I'm assuming that this post may have been inspired (at least in part) by our exchange a little while back... The writing I sent you definitely had a LOT of jumbled sentences. I've been mulling over the problem, and one of the things I think may be going on is that a lot of high school kids who can speak perfectly grammatical English somehow get the idea that writing is really different from speaking. They know it's supposed to sound more "sophisticated," but they have absolutely no idea how to get there, and sometimes they just cram lots of clauses together because they don't want to sound simplistic or immature. But because no one's insisted they learn what goes into a sentence or what distinguishes it from a fragment, they lose control when they start tacking on clauses, and the whole thing turns into nonsense. I often start by trying to get them to write simple sentence, and they have an incredibly hard time with it. They desperately want to make things more complex, and I have to constantly remind them to simplify.

Anonymous said...

They know it's supposed to sound more "sophisticated," but they have absolutely no idea how to get there, and sometimes they just cram lots of clauses together because they don't want to sound simplistic or immature.

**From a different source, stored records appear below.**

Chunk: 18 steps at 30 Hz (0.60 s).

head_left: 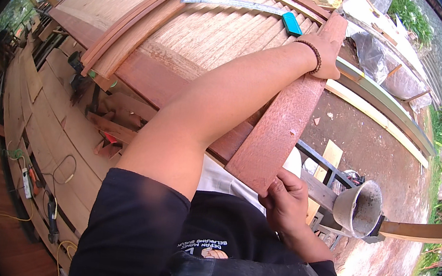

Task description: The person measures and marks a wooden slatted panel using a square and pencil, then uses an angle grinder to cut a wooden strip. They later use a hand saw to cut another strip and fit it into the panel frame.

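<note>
A reddish-brown wooden board (283,129) slants across the right end of a louvered wooden panel (211,37). My left arm stretches over the panel, and my left hand (325,54), with a beaded bracelet at its wrist, is closed around the board toward its far end. Close to my body, my right hand (285,198) pinches the board's near corner, thumb on the edge; its other fingers curl beneath. Beyond my left forearm a try square (291,24) with a teal handle and a metal blade lies on the slats.
Two long wooden strips (141,23) lie across the panel to the left. A dirty white bucket (355,207) stands at the right beside a wooden beam (422,230). Planks (70,108) cover the left side, with a power strip (26,183) and cables. Clear plastic sheeting (374,57) hangs at the far right.
</note>
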Available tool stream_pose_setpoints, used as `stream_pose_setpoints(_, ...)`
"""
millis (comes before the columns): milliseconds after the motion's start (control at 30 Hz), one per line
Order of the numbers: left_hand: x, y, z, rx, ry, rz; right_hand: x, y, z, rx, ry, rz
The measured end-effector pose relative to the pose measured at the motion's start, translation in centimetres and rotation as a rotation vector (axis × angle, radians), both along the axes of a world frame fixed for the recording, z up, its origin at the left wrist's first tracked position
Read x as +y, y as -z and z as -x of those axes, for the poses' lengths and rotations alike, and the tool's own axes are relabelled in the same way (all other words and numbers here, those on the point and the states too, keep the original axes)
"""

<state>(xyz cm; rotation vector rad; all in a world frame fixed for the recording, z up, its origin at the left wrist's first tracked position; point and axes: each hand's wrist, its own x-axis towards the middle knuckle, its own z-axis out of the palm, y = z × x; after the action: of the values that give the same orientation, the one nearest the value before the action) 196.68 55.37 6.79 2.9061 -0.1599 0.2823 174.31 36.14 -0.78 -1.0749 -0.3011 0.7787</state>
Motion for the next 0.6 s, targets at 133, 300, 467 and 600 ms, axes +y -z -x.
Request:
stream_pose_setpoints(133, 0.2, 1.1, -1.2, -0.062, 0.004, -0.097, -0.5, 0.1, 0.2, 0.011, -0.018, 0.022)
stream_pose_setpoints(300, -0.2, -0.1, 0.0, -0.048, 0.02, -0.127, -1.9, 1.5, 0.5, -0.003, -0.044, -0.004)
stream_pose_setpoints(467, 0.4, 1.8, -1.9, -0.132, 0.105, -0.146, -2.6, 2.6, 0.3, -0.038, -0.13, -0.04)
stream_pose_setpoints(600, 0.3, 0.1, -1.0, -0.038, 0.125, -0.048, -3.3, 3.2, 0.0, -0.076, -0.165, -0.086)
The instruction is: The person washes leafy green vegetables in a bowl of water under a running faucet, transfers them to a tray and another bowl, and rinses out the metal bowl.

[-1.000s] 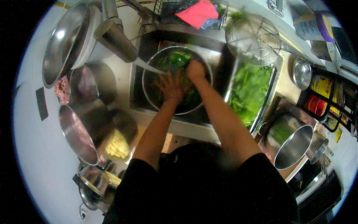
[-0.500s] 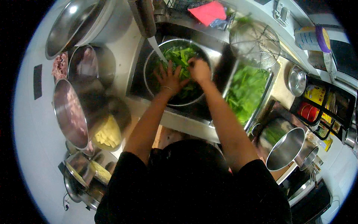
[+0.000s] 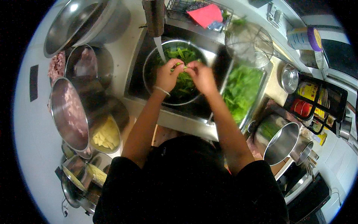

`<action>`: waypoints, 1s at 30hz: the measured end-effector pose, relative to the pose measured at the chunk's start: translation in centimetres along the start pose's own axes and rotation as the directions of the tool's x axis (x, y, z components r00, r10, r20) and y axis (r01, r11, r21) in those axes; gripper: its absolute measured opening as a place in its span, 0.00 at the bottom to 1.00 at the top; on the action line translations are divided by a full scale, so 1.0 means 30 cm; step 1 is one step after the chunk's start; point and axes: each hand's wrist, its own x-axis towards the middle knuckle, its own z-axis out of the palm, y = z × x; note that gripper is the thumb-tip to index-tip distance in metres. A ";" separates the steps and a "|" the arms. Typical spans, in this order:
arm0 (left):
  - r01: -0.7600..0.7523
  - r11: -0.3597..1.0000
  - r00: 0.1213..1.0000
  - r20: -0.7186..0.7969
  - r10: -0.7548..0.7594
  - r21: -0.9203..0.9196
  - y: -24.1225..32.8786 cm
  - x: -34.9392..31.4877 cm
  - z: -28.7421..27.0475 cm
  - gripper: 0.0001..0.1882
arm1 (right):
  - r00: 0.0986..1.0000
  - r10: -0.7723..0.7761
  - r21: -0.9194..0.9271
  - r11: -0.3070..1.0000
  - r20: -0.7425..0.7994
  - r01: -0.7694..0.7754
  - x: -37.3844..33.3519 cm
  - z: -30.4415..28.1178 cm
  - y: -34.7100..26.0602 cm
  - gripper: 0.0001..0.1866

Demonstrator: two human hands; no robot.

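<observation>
Both my hands meet over a round metal basin (image 3: 144, 71) in the sink, with loose leafy greens (image 3: 186, 87) inside. My left hand (image 3: 167, 76) pinches a short green vegetable stem (image 3: 180, 65) in its fingertips. On the other side of the stem, my right hand (image 3: 202, 76) also has its fingertips closed on it. Just above my left hand, a tap (image 3: 153, 18) lets a pale stream of water down into the basin. Right of the sink, a tray (image 3: 264, 87) is heaped with more greens (image 3: 242, 87).
At left stand steel bowls of meat (image 3: 72, 108) and pale yellow slices (image 3: 106, 136). A wire strainer (image 3: 249, 44) lies beyond the tray. Steel pots (image 3: 282, 143) and a black rack (image 3: 322, 99) stand at right. A pink cloth (image 3: 205, 15) lies behind the sink.
My left hand has drawn its spread fingers together and moved beside my right hand. Both now pinch a green stem above the basin. The view has shifted slightly.
</observation>
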 end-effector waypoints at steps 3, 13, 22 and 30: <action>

I suspect this lies close to the heart of the matter. It kind of reminds me of kids playing dress-up: they have some sort of idea about what the end result should be, but since they are left by and large to their own devices, their imitative attempts wind up producing caricatures of the real thing.

Anonymous said...

The time factor is also pretty significant in explaining why people who speak grammatically produce sentences (or what turn out to be sentence fragments) that are so different. Most people utter sentences that take a few seconds to produce. They can grasp the whole thing in their heads as a unit, and are aware if they have not yet included a verb, or if they have already used a particular adjective (whether or not they're using the words "verb" or "adjective" in their heads. They can sense the shape of the sentence easily. When we switch to writing, the time frame is extended to many seconds or even a minute for some sentences. The writer has a harder time sensing the shape of the sentence and intuiting what's there, what's missing, and what has started to repeat or be redundant. Gaining the habit of expanding one's memory of what s/he has already produced so that it will be in alingment with what's about to be produced (within a sentence or paragraph) takes a lot of practice and/or really good instruction.

Crimson Wife said...

It is my belief that all students should be formally taught the various sentence patterns (the book The Art of Styling Sentences lists 20 of them) and then practice writing imitations like the ones in Don Killgallon's sentence composing series or Harry Noden's Image Grammar. College writing instructors would presumably see far fewer jumbled sentences in their students' papers if those students had been taught the sentence patterns in middle or high school.

FedUpMom said...

This discussion reminds me of a time, many years ago, when I was helping a woman I worked with to write a short piece (I think for a grant proposal -- I don't quite remember.)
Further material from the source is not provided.